I agree that the statistical parameters for G14-2023 are rather strict, and I would encourage you to contact the Committee members that developed these (I'll be happy to say who in a separate email). However, suffice it to say, these uncertainty stastics are complex.

 As for the comment about modeling K-12 schools with monthly use, this has been addresed previously for monthly data in Margaret Fels 1986 Energy and Buildings article using a "PRISM plus UNDERBAR" method. Email me and I'll send you the articles.

Your reference to "GENOPT" makes he shiver, as I don't trust anything that I can't take apart and see how the parts work. So, I can't comment on this.

Yes, there are a lot of variables that influence whole-building energy use, however, that is the purpose of the analyst to tease these variables out of the analysis to see what's what.

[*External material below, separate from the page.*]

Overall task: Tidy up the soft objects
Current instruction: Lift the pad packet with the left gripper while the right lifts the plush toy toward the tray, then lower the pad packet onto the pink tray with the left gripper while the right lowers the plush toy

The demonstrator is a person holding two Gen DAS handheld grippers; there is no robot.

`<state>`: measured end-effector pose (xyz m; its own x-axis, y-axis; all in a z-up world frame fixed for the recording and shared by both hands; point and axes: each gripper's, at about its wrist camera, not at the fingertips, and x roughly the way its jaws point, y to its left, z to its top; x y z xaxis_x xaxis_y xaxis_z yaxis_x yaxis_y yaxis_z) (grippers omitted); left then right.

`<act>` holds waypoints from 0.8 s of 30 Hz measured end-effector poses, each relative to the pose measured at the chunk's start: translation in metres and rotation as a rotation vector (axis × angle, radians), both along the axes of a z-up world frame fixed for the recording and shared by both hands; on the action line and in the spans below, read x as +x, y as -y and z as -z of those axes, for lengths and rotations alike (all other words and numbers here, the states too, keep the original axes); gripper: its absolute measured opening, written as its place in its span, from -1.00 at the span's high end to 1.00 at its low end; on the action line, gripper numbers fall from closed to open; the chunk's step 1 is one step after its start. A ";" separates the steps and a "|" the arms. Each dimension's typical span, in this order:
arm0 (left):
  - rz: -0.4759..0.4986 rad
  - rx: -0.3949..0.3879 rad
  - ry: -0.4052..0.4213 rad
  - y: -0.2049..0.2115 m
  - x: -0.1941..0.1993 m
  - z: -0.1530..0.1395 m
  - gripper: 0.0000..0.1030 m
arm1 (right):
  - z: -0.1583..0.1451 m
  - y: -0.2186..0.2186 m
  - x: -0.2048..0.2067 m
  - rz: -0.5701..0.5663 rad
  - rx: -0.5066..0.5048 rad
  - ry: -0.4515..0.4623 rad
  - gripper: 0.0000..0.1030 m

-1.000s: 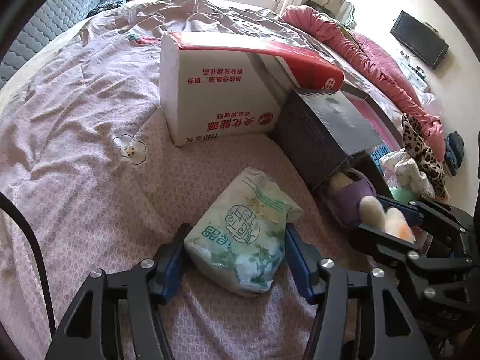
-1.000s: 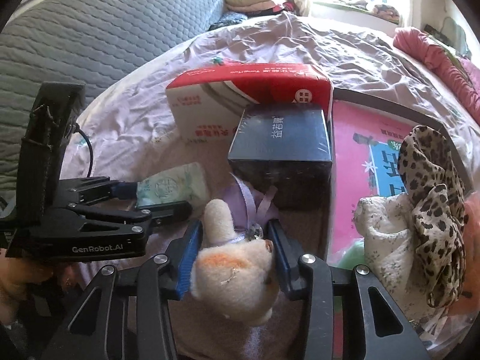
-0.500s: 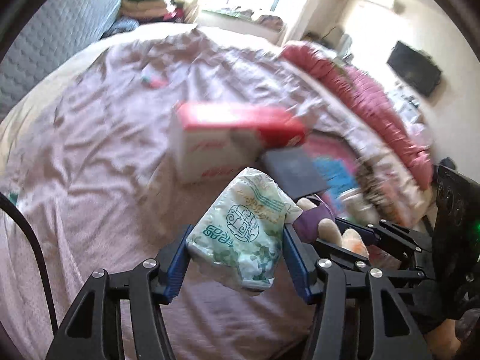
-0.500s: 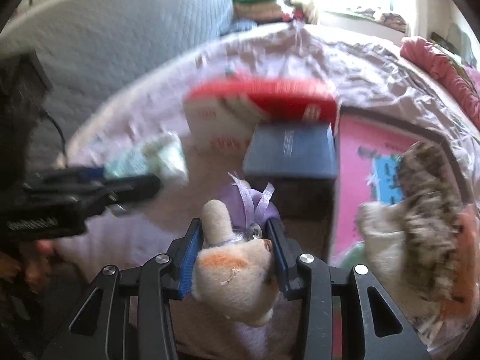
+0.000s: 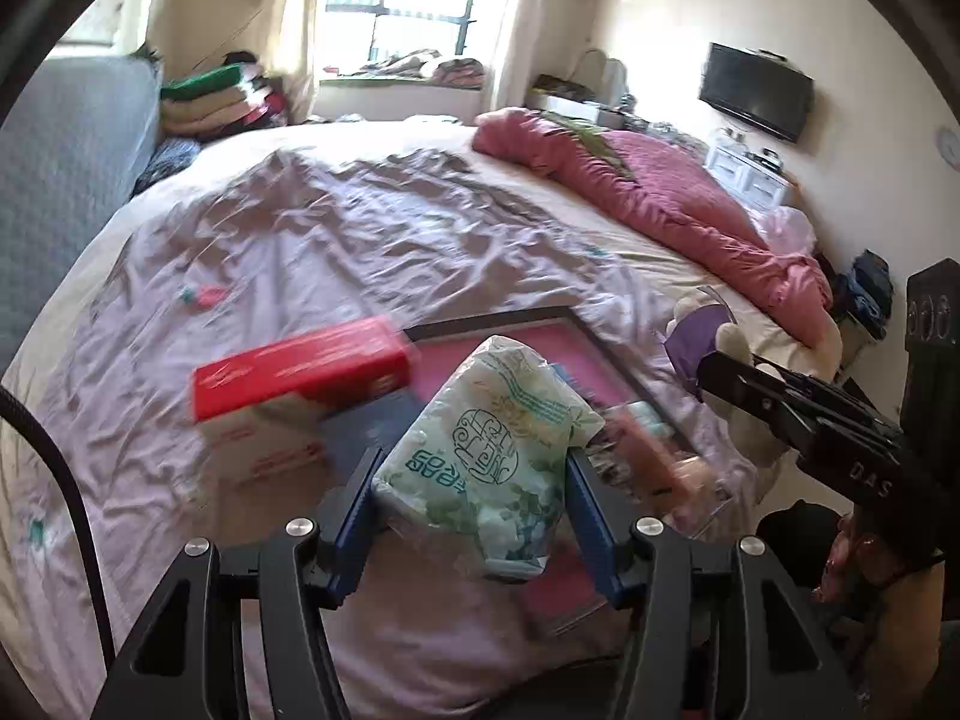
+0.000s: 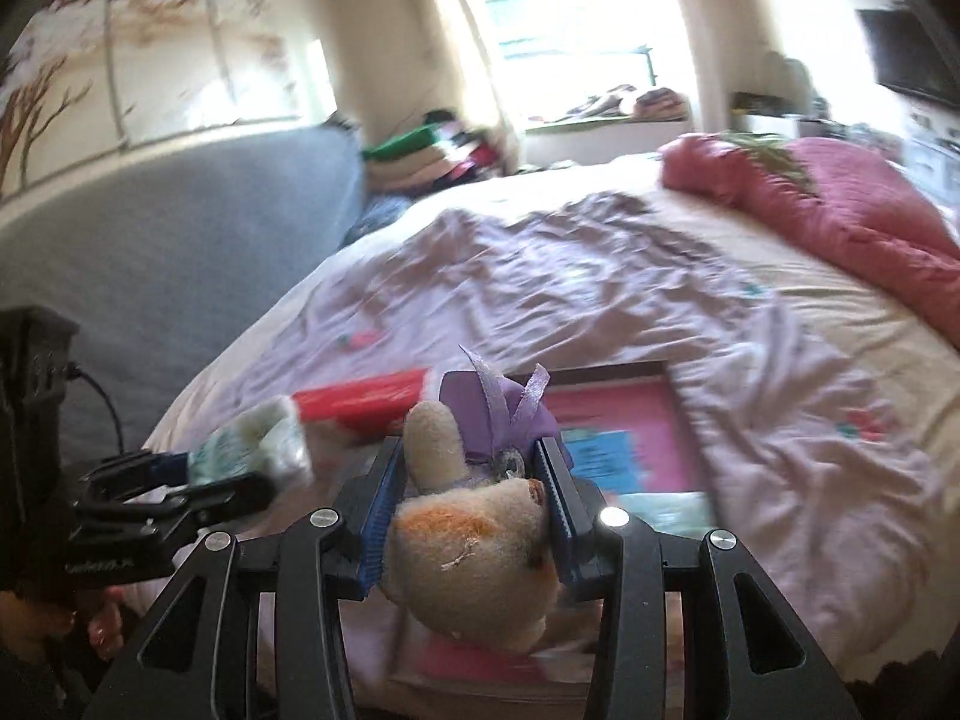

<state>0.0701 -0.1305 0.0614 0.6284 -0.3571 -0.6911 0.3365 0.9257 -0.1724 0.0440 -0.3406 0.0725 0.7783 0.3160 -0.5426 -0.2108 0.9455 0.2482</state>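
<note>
Left wrist view: the left gripper has its fingers clamped on a green-and-white tissue pack, carried in the air above the bed. From 10 to 1 o'clock the rumpled bedsheet lies open and bare as far as the pink quilt along the far edge. Below the pack sit a red-and-white box, a dark box and a pink framed tray, all smeared by motion. A second ago the pack rested on the sheet with the boxes looming above it; now it hangs over them and the window shows. At 3 o'clock the right gripper crosses, hiding most of its toy.

Right wrist view: the right gripper pinches a plush toy with a purple bow, lifted clear of the bed. Free sheet spreads from 12 to 3 o'clock. At 9 o'clock the left gripper holds the tissue pack, blurred. The toy covers the dark box; the tray contents are too blurred to tell.
</note>
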 end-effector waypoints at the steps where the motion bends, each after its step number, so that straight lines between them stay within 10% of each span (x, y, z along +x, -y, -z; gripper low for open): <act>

"Healing" that data is needed since there are most likely "blips" in a multi-year data stream that are "out of bounds", and most likely should not be included in the analysis. Details of how this "period" was identified, and/or how the data were "healed' are necessary to explain to the authorities (in the case of an ESCO contract).

Monthly models can be garbage if there are big differences in the building operation from one month to the next. One example is university buildings, that have semester, non-semester and vacation periods that most likely need daily or even hourly data.

I'm nervous about "monthly degree-day" models since most commercial buildings don't behave as modeled by a 65F degree day model.

CVRMSE and adj R2 can go a long way in describing the accuracy of a model.

I agree that we need "some sort of representative simulation model"... however, none such exists at this time. So we need to rely on regression.

In regard to M&V plans, we've made many of these for ESCO projects in Texas that are mindful of resources and accuracyt, we'd be happy to share.

Hope this helps.

Jeff



Jeff S. Haberl, Ph.D., P.E.inactive, FASHRAE,FIBPSA               We are like fluttering leaves on the branches of trees

Department of Architecture                                                       in the forests of the landscape that surrounds us.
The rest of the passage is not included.